Feedback can be provided online at houstontx.gov/visionzero/index.html. The city’s “Vision Zero” initiative aims to end traffic fatalities and serious injuries by 2030.
“I was deeply saddened and troubled to hear about the fatal accident this summer on 43rd,” Kamin said. “My office has been in touch with the Oak Forest Homeowners Association, who has requested additional traffic and speed patrols on this street.”
Oak Forest resident Mark Madeley, who lives near the intersection of Cheshire and 43rd and has seen three accidents there within the last two years, said he hopes the recent tragedy there leads to “meaningful change.” He offered a few suggestions, such as increased traffic enforcement, a traffic reconfiguration, widening the medians on 43rd and lowering the speed limit to 30 mph.

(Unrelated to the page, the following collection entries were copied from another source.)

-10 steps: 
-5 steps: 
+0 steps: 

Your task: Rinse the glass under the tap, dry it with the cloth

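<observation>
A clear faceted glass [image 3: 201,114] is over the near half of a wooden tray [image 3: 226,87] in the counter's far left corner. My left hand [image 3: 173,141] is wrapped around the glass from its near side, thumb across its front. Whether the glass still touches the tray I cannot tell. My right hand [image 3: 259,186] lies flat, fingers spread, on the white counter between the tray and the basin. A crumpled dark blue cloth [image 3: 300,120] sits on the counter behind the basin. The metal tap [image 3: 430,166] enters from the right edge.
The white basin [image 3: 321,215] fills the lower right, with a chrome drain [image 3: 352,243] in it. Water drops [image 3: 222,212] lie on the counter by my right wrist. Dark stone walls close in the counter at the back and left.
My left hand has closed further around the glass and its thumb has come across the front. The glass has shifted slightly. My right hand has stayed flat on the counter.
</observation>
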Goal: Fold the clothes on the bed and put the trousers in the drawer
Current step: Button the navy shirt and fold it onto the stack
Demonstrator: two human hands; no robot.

Martha Mears, who has served on the Oak Forest Homeowners Association board of directors since 2016, said overhanging tree limbs cause visibility problems along 43rd, particularly where the road curves near its intersection with Rosslyn. Trees and curves in the road also are an issue on 43rd between Ella and Shepherd, especially near Alba Road.
Moore said the curve near Rosslyn is especially problematic, because it’s where 43rd quickly transitions from a stretch of mostly businesses to a more residential area. She said she’d like for stoplights or stop signs to be installed somewhere on that part of 43rd, particularly as a new school year begins and more kids will soon be crossing the street.
While acknowledging that speeding is prevalent and traffic has increased, partly because contractors, construction crews and landscapers often service homes in the area, Mears said the responsibility for making streets such as 43rd safer lies with those who live in the neighborhood.
“We the residents are at fault,” she said. “We don’t always stop at stop signs. We don’t adhere to the speed limit. It’s not a one size fits all. We’re all in this together.”